Active learning

The data annotation process is presented as an interaction between the learning algorithm and the user. AI model among them, the algorithm is responsible for the selection of training samples of higher value, while the user with the selected samples That is, by machine learning method to get to the more “hard” classification of sample data, manual confirmation and review again, and then will get the data again using artificial tagging have supervision and training or a semi-supervised learning model, Gradually improve the effect of the model and integrate the human experience into the machine learning model. Take the image classification problem as an example. Firstly, part of the image data is manually selected and annotated, and the initial model is trained. Then, the remaining unannotated data is predicted by the trained model. Then, the labels of these “difficult” data are manually corrected and the training model is fine-tuned again by adding the training set. “Query method” is one of the core of active learning. The most common “query method” includes sample query strategy based on uncertainty and sample query strategy based on diversity.

                           

Query methods

  • Query of uncertain sampling
  • Based on committee queries
  • Queries based on model change expectations
  • Query based on error reduction
  • Query based on variance reduction
  • Query based on density weight

Query of uncertain sampling

Lowest confidence: Consider sample data with the highest probability of model prediction but low confidence. The confidence of (0.9,0.1) is greater than (0.51,0.49).

Edge sampling: The sample with the smallest probability difference between the largest and second largest predicted by the model is selected. In the dichotomy problem, and confidence is the lowest equivalent.

Entropy: Choose the one with the lowest entropy.

Based on committee queries

Consider the scenario of multiple models, and select the sample data that is “difficult” to distinguish through the mode of voting of multiple models

conclusion

In the field of active learning, the key lies in how to select the appropriate annotation candidate set for manual annotation, and the selection method is query strategy. The query strategy can be based on a single machine learning model or multiple machine learning models, depending on the actual situation.

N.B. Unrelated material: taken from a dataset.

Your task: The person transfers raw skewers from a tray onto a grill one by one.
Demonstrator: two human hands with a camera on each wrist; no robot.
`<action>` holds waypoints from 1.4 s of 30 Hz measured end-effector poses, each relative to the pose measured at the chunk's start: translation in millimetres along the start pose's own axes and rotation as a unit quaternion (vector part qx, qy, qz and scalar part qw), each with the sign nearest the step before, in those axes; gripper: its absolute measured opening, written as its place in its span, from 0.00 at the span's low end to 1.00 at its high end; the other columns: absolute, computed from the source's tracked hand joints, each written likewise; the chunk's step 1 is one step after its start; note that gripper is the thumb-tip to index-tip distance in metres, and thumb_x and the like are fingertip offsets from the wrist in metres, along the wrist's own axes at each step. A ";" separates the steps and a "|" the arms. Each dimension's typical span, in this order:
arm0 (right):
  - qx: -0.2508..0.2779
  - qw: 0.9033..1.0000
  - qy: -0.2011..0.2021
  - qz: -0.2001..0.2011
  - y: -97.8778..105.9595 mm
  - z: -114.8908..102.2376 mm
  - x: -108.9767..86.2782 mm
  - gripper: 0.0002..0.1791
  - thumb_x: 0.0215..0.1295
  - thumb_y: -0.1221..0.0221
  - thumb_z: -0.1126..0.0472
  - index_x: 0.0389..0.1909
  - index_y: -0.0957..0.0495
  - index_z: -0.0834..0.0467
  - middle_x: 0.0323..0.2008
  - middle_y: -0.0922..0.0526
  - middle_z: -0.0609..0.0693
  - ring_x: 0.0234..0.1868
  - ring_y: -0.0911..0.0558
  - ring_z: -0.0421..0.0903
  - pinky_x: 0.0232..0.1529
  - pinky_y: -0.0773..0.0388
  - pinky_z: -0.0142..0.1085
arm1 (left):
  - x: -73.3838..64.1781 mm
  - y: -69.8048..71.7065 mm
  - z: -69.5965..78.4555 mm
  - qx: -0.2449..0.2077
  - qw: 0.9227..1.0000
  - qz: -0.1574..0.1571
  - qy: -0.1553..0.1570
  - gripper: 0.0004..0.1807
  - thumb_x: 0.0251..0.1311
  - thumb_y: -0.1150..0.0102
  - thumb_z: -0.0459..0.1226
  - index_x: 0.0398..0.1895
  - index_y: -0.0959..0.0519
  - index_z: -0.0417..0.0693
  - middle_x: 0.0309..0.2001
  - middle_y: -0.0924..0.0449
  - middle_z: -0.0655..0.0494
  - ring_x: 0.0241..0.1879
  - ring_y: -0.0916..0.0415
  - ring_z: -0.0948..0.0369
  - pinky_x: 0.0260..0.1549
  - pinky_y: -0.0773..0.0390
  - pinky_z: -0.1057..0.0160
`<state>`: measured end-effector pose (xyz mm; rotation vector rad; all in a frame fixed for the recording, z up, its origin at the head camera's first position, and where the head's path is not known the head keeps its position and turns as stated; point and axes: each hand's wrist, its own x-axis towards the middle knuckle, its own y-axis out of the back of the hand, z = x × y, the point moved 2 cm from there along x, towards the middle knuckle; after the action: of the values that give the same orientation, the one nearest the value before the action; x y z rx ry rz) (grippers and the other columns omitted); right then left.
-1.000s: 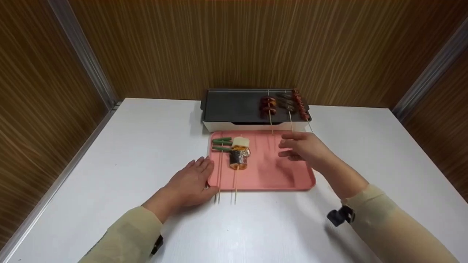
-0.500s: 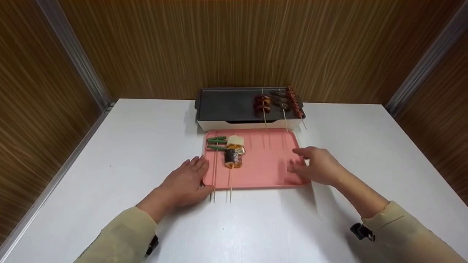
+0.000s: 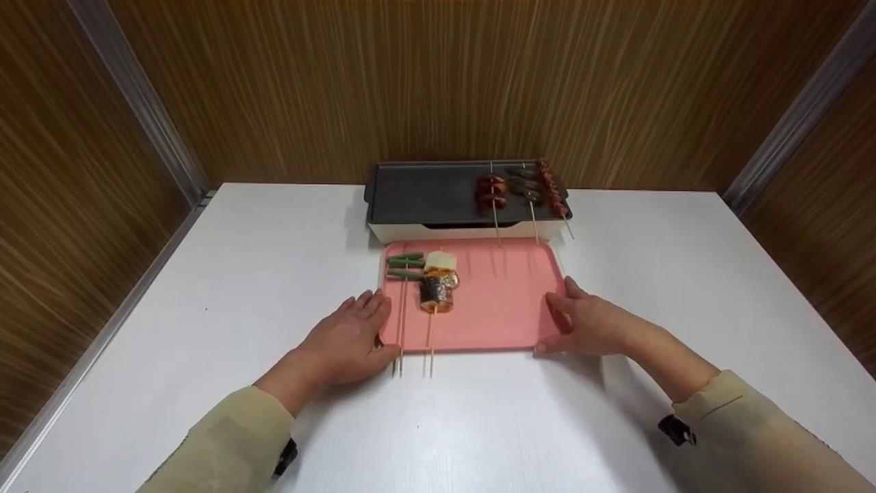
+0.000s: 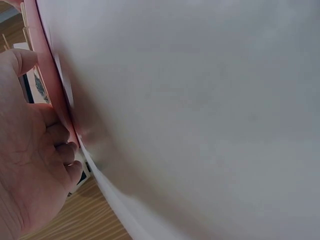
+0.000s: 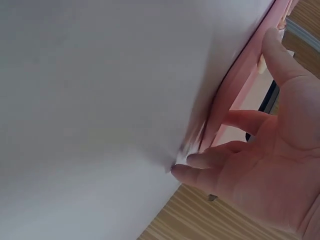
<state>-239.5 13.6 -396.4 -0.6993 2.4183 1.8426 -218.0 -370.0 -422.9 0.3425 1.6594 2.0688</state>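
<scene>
In the head view, a pink tray (image 3: 499, 301) lies on the white table. My left hand (image 3: 349, 339) rests along its left edge at the near corner, thumb at the front edge beside a skewer's stick; the left wrist view shows its fingers (image 4: 65, 150) bent against the tray's side. At the near right corner my right hand (image 3: 592, 325) touches the tray, thumb at the front edge and other fingers spread along the right side. On the tray's left part lie a skewer of green pieces (image 3: 405, 262) and a skewer of white and dark silvery chunks (image 3: 438, 291).
Behind the tray stands a grill with a dark plate (image 3: 424, 195) on a white base. Three skewers lie at its right: thick red-brown pieces (image 3: 491, 194), dark brown pieces (image 3: 525, 186) and small red pieces (image 3: 551, 188). Their sticks overhang the front. Wood-grain panels (image 3: 438, 82) enclose the table.
My right hand has come down from above the tray's right part, near the grill's sticks, to its near right corner, where it touches the edge. My left hand stays at the left edge.
</scene>
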 end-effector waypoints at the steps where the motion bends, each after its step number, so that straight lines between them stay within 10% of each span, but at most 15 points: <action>1: 0.000 1.000 -0.003 -0.002 -0.5 1.0 0.4 0.65 0.59 0.31 0.27 0.83 0.45 0.66 0.81 0.56 0.76 0.77 0.41 0.75 0.73 0.35 0.66 | -0.3 0.0 0.4 0.000 1.000 0.001 0.001 0.46 0.75 0.55 0.58 0.83 0.45 0.32 0.83 0.48 0.38 0.83 0.53 0.43 0.81 0.51 0.46; 18: -0.030 0.999 0.010 0.030 -1.2 6.6 -0.8 0.63 0.56 0.30 0.26 0.77 0.35 0.70 0.75 0.38 0.77 0.52 0.20 0.63 0.54 0.21 0.56 | 0.9 -0.3 4.5 -0.022 1.000 0.009 0.019 0.47 0.76 0.55 0.59 0.83 0.44 0.33 0.83 0.48 0.40 0.84 0.55 0.43 0.81 0.52 0.44; 30: -0.041 0.999 0.005 0.023 0.3 8.1 1.1 0.66 0.55 0.30 0.24 0.77 0.37 0.71 0.74 0.38 0.79 0.61 0.21 0.69 0.61 0.22 0.60 | -0.5 17.7 12.6 -0.043 0.995 0.084 0.034 0.45 0.76 0.53 0.58 0.81 0.40 0.33 0.77 0.35 0.37 0.78 0.39 0.40 0.76 0.41 0.38; 33: -0.042 0.999 0.002 0.020 0.4 8.2 1.5 0.66 0.55 0.30 0.24 0.78 0.38 0.72 0.74 0.39 0.79 0.63 0.22 0.70 0.62 0.23 0.60 | -2.7 25.7 16.7 -0.066 0.987 0.127 0.066 0.43 0.74 0.49 0.56 0.80 0.36 0.34 0.58 0.16 0.35 0.55 0.17 0.43 0.56 0.19 0.43; 37: -0.041 0.999 0.004 0.018 -0.2 8.1 2.4 0.66 0.56 0.30 0.24 0.78 0.38 0.71 0.75 0.38 0.78 0.62 0.22 0.69 0.61 0.23 0.59 | -5.8 34.1 21.2 -0.146 0.967 0.170 0.121 0.38 0.73 0.46 0.54 0.76 0.29 0.36 0.34 0.11 0.42 0.31 0.17 0.50 0.31 0.20 0.50; 42: -0.034 0.999 0.006 0.014 -2.0 7.2 4.4 0.65 0.55 0.30 0.24 0.78 0.36 0.70 0.75 0.37 0.76 0.57 0.21 0.65 0.57 0.22 0.58 | -10.5 36.4 22.6 -0.306 0.928 0.132 0.168 0.35 0.76 0.46 0.53 0.73 0.25 0.35 0.47 0.10 0.44 0.45 0.13 0.51 0.48 0.17 0.49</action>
<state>-244.5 18.3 -401.7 -0.6862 2.3959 1.9450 -205.6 -362.0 -381.4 -0.0073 1.0704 2.8420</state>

Interactive annotation scene in semantic segmentation

1, Deep Interactive Object Selection

This is an article from CVPR 2016. In this paper, an interactive two-dimensional image segmentation method using convolutional neural network (CNN) is proposed. The principle of this method is shown in the figure below: the user-provided interaction is some points located in the foreground and background (the green point is the foreground and the red point is the background), and these points are transformed into the distance image based on the foreground point and the distance image based on the background point. The original image is an image with three CHANNELS in RGB. After adding these two distance images, there are altogether five channels. The images of these five channels are taken as the input of FCN to obtain the segmentation result. Therefore, in the process of segmentation, users only need to give a few points to guide the segmentation of FCN.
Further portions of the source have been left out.